2) As an option, it is possible to read records from partitions you are going to touch in existing data and union with incoming records. Let's imagine that A/B/C are year/month/day correspondingly. We have some new data and df DataFrame is a result of processing of the data. After processing we the following data

2018|10|11|f1|f2|f3
2018|11|14|f1|f2|f3
2018|11|15|f1|f2|f3

It means that we need to read partitions from the location that contains final data (location which is returned by getS3DataPath())

year=2018/month=10/day=11
year=2018/month=11/day=14
year=2018/month=11/day=15

To do that we need to create a filter function which is a combination of several other functions.

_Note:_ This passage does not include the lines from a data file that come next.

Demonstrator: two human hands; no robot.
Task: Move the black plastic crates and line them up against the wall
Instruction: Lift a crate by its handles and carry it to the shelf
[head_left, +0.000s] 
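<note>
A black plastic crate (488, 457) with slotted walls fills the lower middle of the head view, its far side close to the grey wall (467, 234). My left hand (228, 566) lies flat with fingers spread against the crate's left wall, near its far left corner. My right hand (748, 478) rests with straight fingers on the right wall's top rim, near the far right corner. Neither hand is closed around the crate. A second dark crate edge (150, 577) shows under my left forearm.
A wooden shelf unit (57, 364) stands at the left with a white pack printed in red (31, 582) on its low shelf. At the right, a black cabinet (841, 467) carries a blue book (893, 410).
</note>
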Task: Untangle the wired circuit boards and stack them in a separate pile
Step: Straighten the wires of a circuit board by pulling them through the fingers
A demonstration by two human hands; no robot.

We use reduce for combining them using the following logic:

year=2018 && month=10 && day=11
or
year=2018 && month=11 && day=14
or
year=2018 && month=11 && day=15
// Do processing
val toBePublishedSignalsNew = hiveCtx.sql("some query")

// Create a filter function for querying existing data
val partitions = toBePublishedSignalsNew.selectExpr("A", "B", "C").distinct().collect()
val filterFunction = partitions.map { partitionValues =>
    partitionColumns.map { columnName =>
        (input: Row) => input.getAs[String](columnName) == partitionValues.getAs[String](columnName)
    }.reduceOption((f1, f2) => (row: Row) => f1(row) && f2(row)).getOrElse((_: Row) => false)
}.reduceOption((f1, f2) => (row: Row) => f1(row) || f2(row)).getOrElse((_: Row) => false)

// Read existing partitions that match incoming data
val toBePublishedSignalsExisting = sparkSession.read.json(getS3DataPath()).filter(filterFunction)

// Combine new and existing data and write the result to a temporary location
toBePublishedSignalsExisting
    .union(toBePublishedSignalsNew)
    .write
    .partitionBy("A", "B", "C")
    .format(JSON_DATA_FORMAT)
    .mode(SaveMode.Overwrite)
    .save(temporaryLocationS3)

After that you will need to replace partitions in the location which is returned by getS3DataPath() with ones located in the temporaryLocationS3. The example above will work only if the partition columns contain strings. If they have other data types you will probably have to add some mapping for filter functions. For example for IntegerType it will look like

(input: Row) => input.getAs[Int](columnName) == partitionValues.getAs[Int](columnName)